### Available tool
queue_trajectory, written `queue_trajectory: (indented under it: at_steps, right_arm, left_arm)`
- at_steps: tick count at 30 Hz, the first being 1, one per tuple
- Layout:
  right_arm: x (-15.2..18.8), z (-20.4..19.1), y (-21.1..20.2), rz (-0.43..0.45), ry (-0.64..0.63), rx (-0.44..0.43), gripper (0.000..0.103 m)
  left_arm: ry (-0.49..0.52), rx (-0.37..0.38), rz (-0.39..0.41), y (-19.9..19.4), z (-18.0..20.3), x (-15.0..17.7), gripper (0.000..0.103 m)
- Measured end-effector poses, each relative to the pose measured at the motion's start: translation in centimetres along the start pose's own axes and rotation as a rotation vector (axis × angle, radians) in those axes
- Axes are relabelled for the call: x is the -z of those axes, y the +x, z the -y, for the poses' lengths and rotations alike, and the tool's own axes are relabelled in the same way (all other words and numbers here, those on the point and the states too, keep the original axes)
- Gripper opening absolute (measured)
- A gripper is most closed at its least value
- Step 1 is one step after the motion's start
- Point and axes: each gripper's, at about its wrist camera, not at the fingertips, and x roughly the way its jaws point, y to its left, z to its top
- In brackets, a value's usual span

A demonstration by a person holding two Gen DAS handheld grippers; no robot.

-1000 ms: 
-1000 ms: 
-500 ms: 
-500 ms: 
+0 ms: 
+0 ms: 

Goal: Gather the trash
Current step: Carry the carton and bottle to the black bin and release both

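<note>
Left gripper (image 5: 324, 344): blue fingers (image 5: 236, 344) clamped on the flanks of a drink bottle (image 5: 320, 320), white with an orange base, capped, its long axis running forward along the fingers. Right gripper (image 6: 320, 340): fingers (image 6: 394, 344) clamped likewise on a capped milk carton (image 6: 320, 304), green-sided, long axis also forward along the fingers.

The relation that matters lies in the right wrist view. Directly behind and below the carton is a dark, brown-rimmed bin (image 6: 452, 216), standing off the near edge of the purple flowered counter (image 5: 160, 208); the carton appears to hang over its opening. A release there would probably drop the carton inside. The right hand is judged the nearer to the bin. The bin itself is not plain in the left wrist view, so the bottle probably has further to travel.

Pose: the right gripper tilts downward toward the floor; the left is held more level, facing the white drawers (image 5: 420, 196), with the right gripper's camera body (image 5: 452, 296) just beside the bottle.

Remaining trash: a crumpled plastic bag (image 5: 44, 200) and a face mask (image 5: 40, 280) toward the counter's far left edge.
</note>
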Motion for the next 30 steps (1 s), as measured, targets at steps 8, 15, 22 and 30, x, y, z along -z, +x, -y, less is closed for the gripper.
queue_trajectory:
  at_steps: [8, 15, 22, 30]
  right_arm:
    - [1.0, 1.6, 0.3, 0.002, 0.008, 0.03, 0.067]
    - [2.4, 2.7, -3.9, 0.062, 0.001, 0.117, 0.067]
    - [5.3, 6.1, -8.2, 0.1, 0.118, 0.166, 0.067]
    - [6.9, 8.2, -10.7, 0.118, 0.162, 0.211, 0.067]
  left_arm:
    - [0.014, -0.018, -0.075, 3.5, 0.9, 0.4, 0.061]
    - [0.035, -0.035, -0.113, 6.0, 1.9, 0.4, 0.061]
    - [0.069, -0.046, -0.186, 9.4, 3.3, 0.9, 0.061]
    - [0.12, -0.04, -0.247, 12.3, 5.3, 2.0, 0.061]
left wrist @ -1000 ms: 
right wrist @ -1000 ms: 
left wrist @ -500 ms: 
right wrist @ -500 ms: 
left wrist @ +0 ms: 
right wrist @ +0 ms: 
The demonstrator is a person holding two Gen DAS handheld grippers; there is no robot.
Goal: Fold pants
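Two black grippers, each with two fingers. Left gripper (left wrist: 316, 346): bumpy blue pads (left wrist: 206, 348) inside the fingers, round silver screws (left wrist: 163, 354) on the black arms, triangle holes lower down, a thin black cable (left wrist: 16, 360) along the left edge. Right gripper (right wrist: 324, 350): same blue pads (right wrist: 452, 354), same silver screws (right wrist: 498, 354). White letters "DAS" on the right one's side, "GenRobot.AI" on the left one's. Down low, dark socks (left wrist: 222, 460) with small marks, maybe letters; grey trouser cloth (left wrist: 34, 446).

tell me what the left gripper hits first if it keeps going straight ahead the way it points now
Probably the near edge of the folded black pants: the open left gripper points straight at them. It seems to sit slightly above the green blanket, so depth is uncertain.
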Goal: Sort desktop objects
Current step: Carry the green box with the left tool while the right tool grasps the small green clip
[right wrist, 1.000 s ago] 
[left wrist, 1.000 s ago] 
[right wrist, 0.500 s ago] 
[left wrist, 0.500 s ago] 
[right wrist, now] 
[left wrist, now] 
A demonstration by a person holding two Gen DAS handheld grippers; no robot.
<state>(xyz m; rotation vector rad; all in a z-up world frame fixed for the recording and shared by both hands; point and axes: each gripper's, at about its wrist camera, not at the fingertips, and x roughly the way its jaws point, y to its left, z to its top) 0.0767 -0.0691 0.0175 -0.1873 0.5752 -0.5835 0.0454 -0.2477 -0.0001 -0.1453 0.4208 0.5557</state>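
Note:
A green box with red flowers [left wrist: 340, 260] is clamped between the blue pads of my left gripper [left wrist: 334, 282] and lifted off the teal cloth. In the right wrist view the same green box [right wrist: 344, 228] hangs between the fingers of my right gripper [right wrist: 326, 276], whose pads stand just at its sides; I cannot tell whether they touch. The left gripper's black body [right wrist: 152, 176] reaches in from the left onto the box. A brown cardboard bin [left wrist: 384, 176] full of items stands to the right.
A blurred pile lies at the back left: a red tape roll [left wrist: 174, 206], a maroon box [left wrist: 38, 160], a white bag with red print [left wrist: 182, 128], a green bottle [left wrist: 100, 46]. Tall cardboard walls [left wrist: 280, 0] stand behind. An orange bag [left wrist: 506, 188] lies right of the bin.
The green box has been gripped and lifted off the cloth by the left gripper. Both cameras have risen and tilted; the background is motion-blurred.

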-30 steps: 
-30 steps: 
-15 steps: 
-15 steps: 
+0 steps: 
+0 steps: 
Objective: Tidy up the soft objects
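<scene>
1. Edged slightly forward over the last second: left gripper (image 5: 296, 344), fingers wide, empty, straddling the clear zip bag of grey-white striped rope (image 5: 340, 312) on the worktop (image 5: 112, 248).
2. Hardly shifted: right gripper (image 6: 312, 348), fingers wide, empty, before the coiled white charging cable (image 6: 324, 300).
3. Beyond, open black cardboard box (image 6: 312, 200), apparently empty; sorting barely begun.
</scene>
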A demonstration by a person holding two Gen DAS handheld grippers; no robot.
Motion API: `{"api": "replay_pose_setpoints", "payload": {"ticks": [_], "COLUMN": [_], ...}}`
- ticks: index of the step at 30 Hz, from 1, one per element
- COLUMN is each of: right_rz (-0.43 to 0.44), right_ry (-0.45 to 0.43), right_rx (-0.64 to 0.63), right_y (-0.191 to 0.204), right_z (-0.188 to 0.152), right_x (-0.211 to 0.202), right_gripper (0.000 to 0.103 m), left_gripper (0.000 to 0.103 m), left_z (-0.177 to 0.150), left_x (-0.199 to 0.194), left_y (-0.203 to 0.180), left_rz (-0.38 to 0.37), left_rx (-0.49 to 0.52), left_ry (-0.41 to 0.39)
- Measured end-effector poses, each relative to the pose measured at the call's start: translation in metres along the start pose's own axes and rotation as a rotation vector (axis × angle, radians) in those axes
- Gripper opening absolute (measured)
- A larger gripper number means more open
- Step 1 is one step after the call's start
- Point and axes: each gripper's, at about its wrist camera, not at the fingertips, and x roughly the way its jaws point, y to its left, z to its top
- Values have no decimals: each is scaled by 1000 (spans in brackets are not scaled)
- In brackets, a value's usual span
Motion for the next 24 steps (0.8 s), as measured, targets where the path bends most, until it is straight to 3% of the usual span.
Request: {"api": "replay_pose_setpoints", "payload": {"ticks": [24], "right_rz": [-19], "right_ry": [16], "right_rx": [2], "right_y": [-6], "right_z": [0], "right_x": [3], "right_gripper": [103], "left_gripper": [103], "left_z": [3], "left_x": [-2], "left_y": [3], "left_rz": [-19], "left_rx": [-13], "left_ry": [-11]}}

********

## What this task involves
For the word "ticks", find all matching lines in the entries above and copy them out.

## Problem solution
Motion API: `{"api": "replay_pose_setpoints", "payload": {"ticks": [_], "COLUMN": [_], ...}}`
- ticks: index of the step at 30 Hz, from 1, one per element
Request: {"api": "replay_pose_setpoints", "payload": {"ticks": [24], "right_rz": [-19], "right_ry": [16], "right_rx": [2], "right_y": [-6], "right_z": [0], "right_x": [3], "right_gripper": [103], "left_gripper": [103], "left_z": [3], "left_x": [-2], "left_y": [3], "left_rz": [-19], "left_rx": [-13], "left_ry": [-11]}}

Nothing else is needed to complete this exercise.